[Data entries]

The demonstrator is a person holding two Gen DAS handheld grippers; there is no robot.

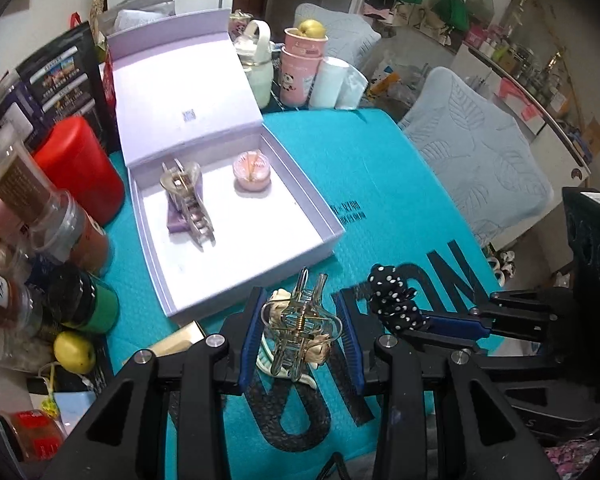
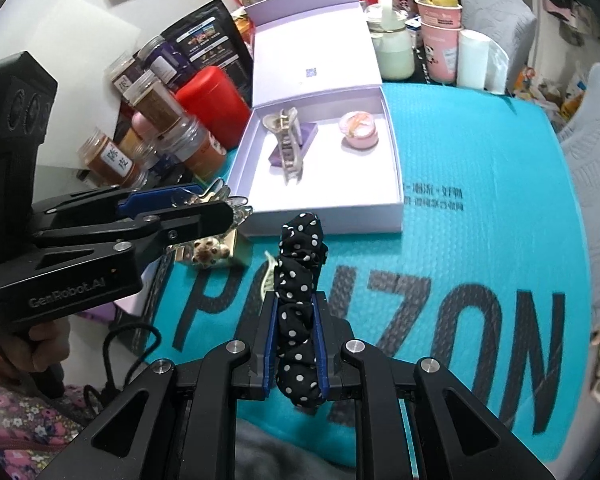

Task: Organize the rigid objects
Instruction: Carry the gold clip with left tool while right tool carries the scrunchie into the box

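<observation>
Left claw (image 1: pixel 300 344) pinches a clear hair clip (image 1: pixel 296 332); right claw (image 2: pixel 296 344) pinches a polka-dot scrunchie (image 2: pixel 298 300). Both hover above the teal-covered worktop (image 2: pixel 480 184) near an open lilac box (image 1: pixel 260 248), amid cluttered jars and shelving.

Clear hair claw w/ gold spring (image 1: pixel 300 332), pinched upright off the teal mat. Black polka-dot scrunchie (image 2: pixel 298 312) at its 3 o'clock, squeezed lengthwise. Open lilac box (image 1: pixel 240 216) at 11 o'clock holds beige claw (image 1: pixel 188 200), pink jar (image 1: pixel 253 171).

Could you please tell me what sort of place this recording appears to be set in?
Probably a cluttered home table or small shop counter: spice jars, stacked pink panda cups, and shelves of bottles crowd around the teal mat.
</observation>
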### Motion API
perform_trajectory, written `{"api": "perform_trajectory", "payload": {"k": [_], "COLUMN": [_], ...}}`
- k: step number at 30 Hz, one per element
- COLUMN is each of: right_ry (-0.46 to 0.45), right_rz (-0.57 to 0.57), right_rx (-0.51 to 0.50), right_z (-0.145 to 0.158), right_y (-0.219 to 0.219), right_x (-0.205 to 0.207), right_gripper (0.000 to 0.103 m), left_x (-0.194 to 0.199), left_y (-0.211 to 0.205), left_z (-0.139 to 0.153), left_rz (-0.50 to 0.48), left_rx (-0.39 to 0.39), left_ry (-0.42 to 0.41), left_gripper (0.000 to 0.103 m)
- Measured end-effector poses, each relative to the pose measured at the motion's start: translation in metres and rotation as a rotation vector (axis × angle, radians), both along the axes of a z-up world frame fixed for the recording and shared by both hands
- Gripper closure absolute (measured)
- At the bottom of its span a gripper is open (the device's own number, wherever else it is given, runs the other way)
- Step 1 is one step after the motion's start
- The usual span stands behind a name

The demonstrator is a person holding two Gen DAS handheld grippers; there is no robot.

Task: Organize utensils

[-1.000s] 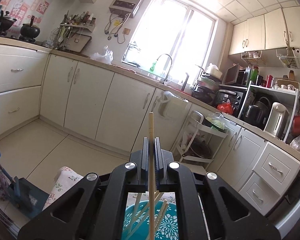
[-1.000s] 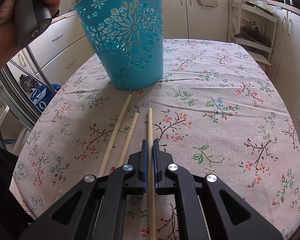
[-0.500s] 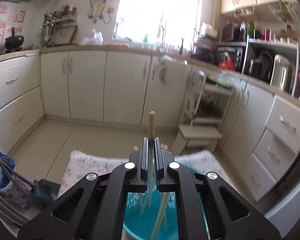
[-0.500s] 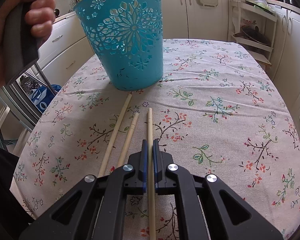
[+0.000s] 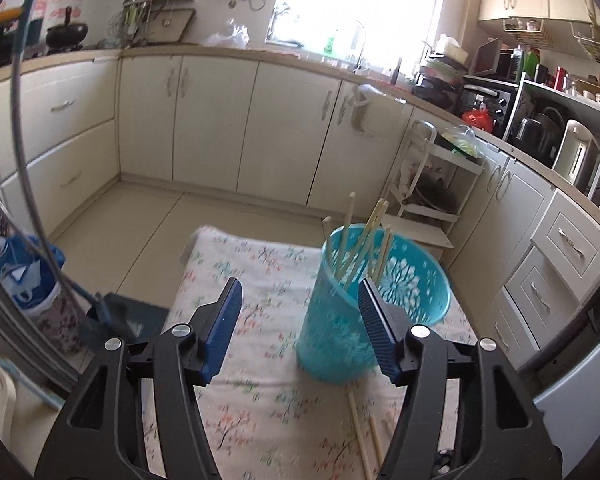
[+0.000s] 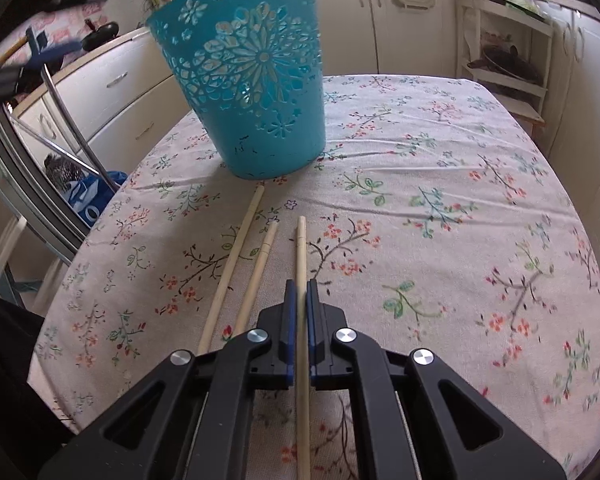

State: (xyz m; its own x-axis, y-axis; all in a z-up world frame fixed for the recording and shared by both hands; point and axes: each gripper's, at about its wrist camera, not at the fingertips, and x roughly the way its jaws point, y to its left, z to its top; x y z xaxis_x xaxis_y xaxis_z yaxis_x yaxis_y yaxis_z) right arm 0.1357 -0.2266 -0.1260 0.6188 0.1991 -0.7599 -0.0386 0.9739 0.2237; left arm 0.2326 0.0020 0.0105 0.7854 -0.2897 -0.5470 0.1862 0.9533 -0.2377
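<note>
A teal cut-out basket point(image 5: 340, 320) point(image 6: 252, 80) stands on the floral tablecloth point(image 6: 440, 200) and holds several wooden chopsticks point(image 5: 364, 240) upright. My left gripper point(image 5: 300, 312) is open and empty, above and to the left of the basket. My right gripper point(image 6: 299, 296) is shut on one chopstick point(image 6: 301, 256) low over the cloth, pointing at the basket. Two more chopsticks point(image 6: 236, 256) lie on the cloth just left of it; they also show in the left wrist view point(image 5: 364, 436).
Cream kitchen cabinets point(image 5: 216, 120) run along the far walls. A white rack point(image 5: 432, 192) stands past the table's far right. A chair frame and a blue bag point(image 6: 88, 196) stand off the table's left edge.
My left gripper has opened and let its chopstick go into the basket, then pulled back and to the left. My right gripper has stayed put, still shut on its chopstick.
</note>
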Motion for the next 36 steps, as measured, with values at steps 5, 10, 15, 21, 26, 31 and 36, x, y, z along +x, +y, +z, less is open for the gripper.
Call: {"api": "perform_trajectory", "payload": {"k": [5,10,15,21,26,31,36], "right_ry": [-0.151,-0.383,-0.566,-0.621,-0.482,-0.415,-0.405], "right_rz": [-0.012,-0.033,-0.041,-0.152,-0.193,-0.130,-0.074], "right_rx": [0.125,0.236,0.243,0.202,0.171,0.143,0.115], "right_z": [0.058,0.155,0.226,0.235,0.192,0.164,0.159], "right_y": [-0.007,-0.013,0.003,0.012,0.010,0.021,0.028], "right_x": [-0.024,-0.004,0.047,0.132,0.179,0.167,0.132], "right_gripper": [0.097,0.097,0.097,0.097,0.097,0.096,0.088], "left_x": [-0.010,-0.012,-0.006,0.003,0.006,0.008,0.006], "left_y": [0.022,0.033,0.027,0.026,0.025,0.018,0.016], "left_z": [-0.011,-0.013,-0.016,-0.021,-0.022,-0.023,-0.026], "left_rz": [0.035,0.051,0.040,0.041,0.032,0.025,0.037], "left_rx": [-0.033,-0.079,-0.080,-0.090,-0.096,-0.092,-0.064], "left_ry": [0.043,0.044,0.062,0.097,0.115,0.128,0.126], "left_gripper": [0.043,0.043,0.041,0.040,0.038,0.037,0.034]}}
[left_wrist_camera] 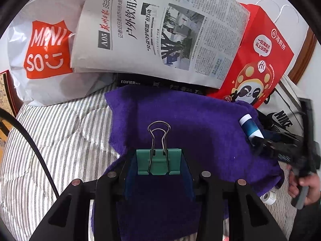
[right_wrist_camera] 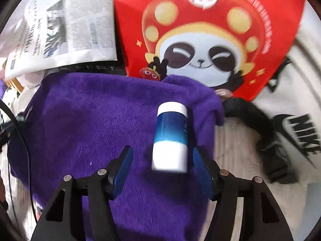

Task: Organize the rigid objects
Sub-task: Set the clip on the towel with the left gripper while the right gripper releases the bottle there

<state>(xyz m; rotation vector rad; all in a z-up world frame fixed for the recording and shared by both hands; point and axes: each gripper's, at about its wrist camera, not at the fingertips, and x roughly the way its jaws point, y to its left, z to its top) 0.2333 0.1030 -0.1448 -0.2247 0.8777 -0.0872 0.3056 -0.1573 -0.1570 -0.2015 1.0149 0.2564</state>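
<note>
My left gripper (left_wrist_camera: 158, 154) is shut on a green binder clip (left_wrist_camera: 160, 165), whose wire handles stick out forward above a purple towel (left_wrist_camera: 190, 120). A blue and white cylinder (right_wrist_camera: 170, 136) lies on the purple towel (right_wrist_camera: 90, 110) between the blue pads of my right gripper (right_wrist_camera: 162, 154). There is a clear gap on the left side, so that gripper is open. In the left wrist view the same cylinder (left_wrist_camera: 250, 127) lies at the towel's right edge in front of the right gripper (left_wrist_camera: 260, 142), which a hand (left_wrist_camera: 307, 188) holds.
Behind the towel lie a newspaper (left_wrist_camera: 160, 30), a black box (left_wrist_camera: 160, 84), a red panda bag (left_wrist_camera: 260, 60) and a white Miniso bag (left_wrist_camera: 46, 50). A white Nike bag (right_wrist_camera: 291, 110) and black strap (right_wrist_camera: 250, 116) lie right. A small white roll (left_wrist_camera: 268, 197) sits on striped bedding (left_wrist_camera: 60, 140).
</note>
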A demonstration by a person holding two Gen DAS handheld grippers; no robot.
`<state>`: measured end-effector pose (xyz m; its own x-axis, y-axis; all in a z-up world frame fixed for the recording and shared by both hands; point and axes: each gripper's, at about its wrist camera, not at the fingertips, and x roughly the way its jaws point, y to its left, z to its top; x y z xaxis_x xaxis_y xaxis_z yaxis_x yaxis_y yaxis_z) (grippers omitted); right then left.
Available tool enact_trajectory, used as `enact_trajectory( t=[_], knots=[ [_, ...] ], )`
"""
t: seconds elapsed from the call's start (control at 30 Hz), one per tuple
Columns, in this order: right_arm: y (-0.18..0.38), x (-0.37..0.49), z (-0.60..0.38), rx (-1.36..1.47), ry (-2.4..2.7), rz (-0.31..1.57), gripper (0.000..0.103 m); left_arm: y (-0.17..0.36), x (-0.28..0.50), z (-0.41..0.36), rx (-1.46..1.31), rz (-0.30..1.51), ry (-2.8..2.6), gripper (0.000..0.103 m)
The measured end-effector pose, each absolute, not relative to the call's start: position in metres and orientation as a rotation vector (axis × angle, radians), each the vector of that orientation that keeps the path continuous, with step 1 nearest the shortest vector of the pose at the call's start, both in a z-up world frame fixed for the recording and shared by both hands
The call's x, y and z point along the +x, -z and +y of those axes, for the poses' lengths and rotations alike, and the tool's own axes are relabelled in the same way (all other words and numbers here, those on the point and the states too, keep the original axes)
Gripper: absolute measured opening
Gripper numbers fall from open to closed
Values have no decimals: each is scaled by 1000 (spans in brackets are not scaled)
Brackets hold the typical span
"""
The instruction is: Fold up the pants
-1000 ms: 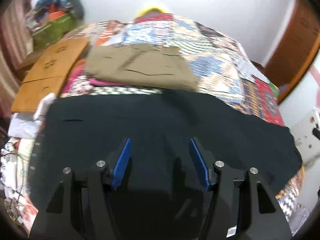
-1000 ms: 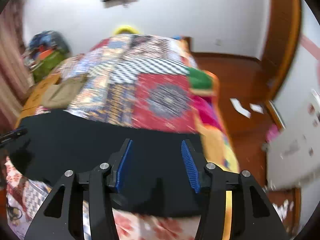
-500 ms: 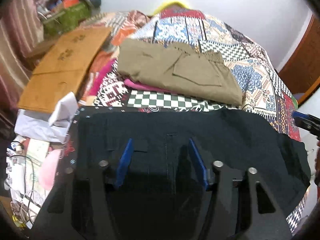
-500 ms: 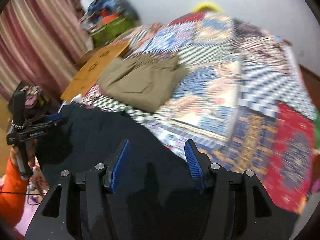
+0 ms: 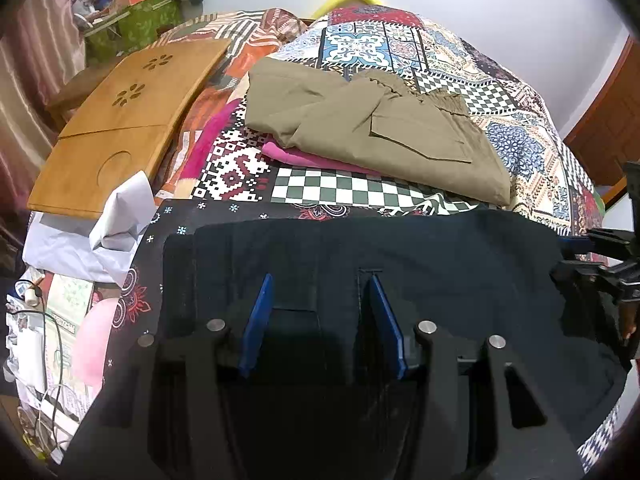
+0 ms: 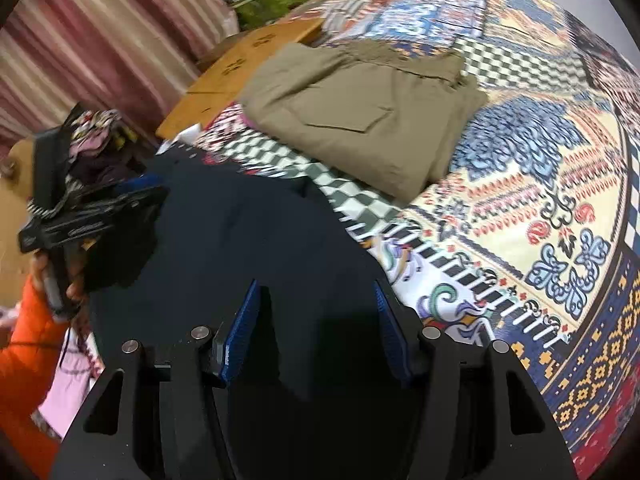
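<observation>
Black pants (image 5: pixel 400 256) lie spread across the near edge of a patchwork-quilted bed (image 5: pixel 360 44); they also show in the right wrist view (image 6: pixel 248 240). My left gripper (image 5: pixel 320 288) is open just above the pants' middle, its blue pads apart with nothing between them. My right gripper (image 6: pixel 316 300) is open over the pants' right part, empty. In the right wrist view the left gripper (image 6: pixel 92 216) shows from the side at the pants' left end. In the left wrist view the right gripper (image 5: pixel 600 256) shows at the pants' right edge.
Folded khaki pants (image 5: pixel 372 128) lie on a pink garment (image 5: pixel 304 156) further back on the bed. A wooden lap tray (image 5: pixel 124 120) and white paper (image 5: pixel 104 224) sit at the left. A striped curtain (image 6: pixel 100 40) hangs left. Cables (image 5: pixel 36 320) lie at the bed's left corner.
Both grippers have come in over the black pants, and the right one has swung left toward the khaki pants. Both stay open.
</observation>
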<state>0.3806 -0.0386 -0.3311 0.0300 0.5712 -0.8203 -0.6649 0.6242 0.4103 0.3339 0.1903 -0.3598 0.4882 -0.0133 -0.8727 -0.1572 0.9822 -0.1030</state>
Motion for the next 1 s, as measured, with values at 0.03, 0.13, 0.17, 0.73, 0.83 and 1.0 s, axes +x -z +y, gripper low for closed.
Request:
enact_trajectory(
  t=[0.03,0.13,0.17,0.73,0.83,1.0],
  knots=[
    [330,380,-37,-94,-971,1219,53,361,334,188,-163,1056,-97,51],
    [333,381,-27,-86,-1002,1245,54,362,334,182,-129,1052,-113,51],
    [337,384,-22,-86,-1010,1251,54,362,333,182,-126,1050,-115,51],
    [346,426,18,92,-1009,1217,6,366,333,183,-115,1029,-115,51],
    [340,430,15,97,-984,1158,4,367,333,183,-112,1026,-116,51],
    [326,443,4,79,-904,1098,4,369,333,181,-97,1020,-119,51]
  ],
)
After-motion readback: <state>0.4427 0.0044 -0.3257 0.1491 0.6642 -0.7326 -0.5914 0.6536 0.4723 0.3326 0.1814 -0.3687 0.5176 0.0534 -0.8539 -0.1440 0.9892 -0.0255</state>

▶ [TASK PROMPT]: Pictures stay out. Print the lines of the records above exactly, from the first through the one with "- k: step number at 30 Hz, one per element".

▶ [SOLUTION FOR THIS PROBLEM]:
The demonstrator is a person holding two Gen DAS handheld grippers; there is no robot.


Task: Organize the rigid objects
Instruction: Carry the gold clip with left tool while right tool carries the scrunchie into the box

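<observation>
Left claw (image 1: pixel 300 344) pinches a clear hair clip (image 1: pixel 296 332); right claw (image 2: pixel 296 344) pinches a polka-dot scrunchie (image 2: pixel 298 300). Both hover above the teal-covered worktop (image 2: pixel 480 184) near an open lilac box (image 1: pixel 260 248), amid cluttered jars and shelving.

Clear hair claw w/ gold spring (image 1: pixel 300 332), pinched upright off the teal mat. Black polka-dot scrunchie (image 2: pixel 298 312) at its 3 o'clock, squeezed lengthwise. Open lilac box (image 1: pixel 240 216) at 11 o'clock holds beige claw (image 1: pixel 188 200), pink jar (image 1: pixel 253 171).

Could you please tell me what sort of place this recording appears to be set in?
Probably a cluttered home table or small shop counter: spice jars, stacked pink panda cups, and shelves of bottles crowd around the teal mat.
</observation>
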### Motion API
perform_trajectory, written `{"api": "perform_trajectory", "payload": {"k": [_], "COLUMN": [_], ...}}`
- k: step number at 30 Hz, one per element

Work on the answer has been completed.